Trotz Schulterschmerzen lässt er es sich nicht nehmen, mir sein neuestes Projekt zu zeigen. Zumindest virtuell. Auf einem Campus, so groß wie ein Fußballfeld, soll in naher Zukunft eine perfekte Infrastruktur für Biker entstehen. Angefangen bei einem Stellplatz für Camper bis hin zu Unterkünften. „Investoren sind bereits an Bord“, freut sich der Bike-Maniac. Ich freue mich erst mal noch über die bereits vorhandenen Spaßfaktoren. Dazu treffe ich mich am nächsten Morgen mit Marco Klages und weiteren Fahrern aus dem örtlichen MTB-Verein. Der Plan: eine Runde durch den Park und anschließend hinüber zu den Hometrails der Locals am Tosmarberg. Denn der gebaute Rollercoaster-Flowtrail und auch die neue Cross-Country-Rennstrecke lassen sich hervorragend in größere Touren einbauen.

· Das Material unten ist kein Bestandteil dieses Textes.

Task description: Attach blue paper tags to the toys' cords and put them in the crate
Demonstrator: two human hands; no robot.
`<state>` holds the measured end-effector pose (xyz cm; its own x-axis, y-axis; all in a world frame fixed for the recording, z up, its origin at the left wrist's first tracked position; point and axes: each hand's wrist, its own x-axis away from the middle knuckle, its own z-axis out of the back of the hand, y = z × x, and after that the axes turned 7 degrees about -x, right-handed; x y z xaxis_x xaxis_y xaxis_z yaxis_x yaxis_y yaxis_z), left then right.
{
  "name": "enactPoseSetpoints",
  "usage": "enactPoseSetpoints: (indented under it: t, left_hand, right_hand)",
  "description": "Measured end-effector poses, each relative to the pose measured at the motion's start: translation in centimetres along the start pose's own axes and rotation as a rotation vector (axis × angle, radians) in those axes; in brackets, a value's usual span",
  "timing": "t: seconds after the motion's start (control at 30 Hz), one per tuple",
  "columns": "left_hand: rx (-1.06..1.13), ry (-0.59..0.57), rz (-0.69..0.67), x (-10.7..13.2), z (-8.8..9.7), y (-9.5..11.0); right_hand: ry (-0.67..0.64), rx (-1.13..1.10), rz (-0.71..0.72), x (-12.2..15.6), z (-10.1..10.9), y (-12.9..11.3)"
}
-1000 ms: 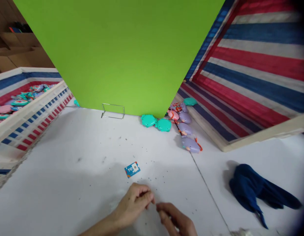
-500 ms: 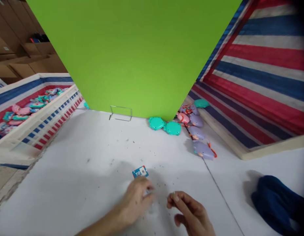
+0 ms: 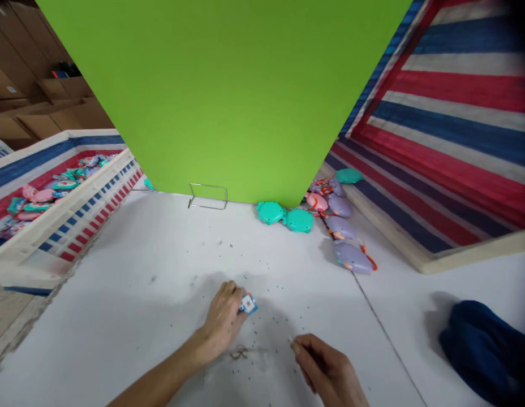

In Ermangelung eines Lifts schraubt sich die Trasse des Rollercoasters in idealer Neigung hinauf zum Start. Unzählige Serpentinen sorgen für Uphill-Flow vom Feinsten. Quasi das Stilfser Joch von Niedersachsen. Bevor die Jungs zum Tosmar abzweigen, drehen wir einmal die komplette Runde und lassen auf der Abfahrt die Fliehkräfte in den fein modellierten Steilkurven auf uns wirken. Und das ganz ohne Gegenanstiege! Aber klar, die werden natürlich noch kommen.